Once the pictures are set aside, transcribe the remaining data exactly.

START Exercise data

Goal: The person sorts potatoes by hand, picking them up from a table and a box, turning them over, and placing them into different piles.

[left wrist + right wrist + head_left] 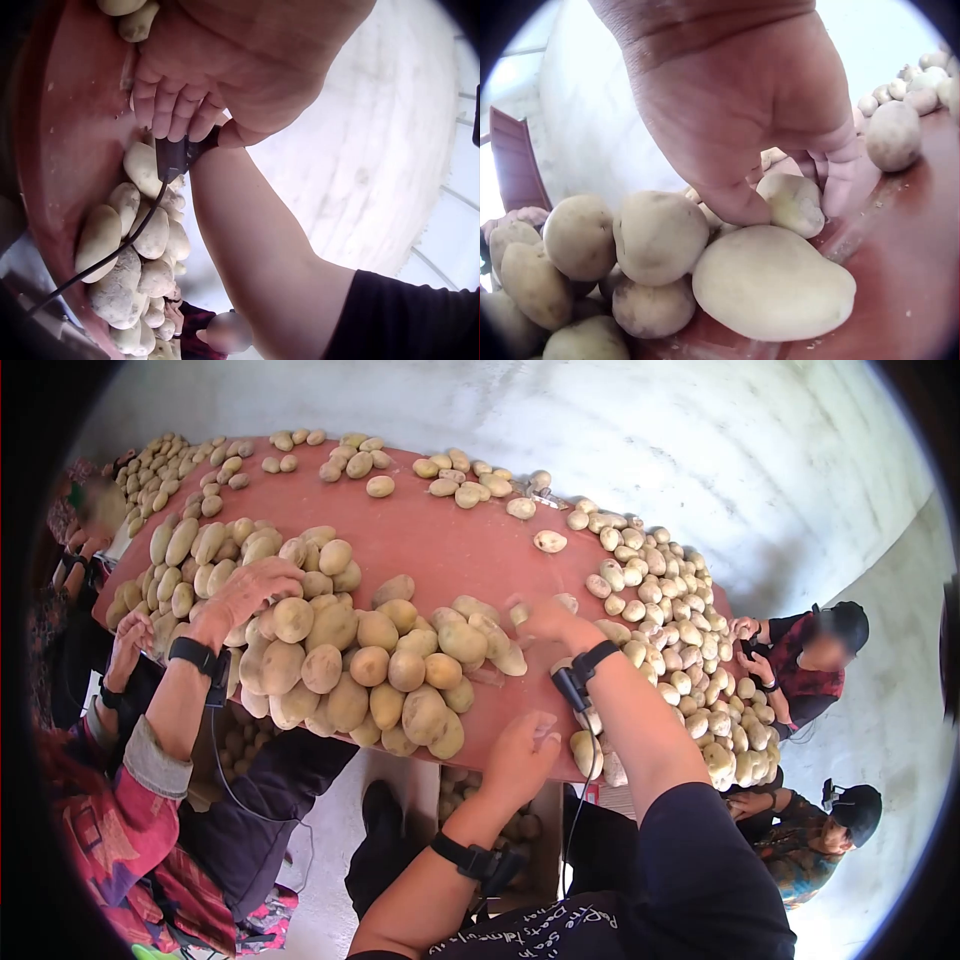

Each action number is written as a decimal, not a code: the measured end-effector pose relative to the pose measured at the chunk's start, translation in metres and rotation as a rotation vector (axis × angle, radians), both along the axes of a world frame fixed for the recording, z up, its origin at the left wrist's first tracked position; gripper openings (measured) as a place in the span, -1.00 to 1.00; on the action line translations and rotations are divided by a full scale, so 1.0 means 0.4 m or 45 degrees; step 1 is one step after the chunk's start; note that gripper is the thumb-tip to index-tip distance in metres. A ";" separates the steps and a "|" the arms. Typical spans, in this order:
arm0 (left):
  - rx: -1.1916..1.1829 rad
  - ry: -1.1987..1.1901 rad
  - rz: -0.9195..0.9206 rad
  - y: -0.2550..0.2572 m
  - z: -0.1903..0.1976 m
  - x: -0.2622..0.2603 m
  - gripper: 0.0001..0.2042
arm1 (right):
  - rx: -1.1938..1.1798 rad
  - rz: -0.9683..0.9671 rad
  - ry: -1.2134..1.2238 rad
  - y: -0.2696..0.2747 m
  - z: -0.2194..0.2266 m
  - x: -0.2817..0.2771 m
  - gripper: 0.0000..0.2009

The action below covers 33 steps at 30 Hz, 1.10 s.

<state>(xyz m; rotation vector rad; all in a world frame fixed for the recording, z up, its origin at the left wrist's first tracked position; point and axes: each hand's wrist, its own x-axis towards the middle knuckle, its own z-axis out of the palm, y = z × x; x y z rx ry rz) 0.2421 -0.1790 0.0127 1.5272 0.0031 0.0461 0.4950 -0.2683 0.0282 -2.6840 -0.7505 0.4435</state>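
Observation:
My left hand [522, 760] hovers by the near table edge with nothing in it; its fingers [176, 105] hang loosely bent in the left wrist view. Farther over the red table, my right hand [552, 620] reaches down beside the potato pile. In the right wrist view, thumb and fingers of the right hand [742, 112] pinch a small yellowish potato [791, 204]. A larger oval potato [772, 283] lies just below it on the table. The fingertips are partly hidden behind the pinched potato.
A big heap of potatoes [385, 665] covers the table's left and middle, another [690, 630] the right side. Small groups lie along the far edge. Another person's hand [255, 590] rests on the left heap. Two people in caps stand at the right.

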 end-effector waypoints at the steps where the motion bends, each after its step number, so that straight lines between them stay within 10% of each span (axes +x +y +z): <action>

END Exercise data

Finished task:
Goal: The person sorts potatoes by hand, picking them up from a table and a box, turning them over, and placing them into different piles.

[left wrist + right wrist + head_left] 

Each action number is written as a decimal, not a code: the measured end-effector pose relative to the pose measured at the chunk's start, translation in metres and rotation as a rotation vector (axis × angle, radians), both along the axes of a world frame fixed for the recording, z up, its origin at the left wrist's first tracked position; gripper openings (measured) as a place in the span, -1.00 to 1.00; on the action line translations and rotations are divided by a full scale, so 1.0 means 0.4 m or 45 degrees; step 1 is one step after the chunk's start; note that gripper is the thumb-tip to index-tip distance in metres. A ";" separates the steps and a "|" the arms. Typical spans, in this order:
arm0 (left):
  - rx: -1.1916..1.1829 rad
  - ry: -1.1987..1.1901 rad
  - rz: -0.9195..0.9206 rad
  - y: -0.2550..0.2572 m
  - z: -0.1903..0.1976 m
  - x: -0.2622..0.2603 m
  - gripper: 0.0001..0.2042
arm1 (right):
  - rx: -1.1938..1.1798 rad
  - rz: -0.9683..0.9671 rad
  - ry: -1.2134..1.2238 rad
  - y: -0.2696..0.2747 m
  - z: -0.2194..0.2266 m
  - x: -0.2817..0.2771 m
  - gripper: 0.0000..0.2009

The action below covers 33 steps at 30 Hz, 1.10 s.

<state>(xyz m; rotation vector rad; all in a world frame fixed for the recording, z up, its origin at the left wrist's first tracked position; point and axes: each hand's wrist, its own x-axis towards the middle knuckle, its own z-axis out of the palm, y = z × x; x y z rx ry rz) 0.2421 -0.1790 0.0127 1.5272 0.0031 0.0461 0.4950 -0.2683 0.0282 -2.6840 -0.7505 0.4435</state>
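Observation:
My left hand [522, 760] hovers by the near table edge with nothing in it; its fingers [176, 105] hang loosely bent in the left wrist view. Farther over the red table, my right hand [552, 620] reaches down beside the potato pile. In the right wrist view, thumb and fingers of the right hand [742, 112] pinch a small yellowish potato [791, 204]. A larger oval potato [772, 283] lies just below it on the table. The fingertips are partly hidden behind the pinched potato.
A big heap of potatoes [385, 665] covers the table's left and middle, another [690, 630] the right side. Small groups lie along the far edge. Another person's hand [255, 590] rests on the left heap. Two people in caps stand at the right.
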
 end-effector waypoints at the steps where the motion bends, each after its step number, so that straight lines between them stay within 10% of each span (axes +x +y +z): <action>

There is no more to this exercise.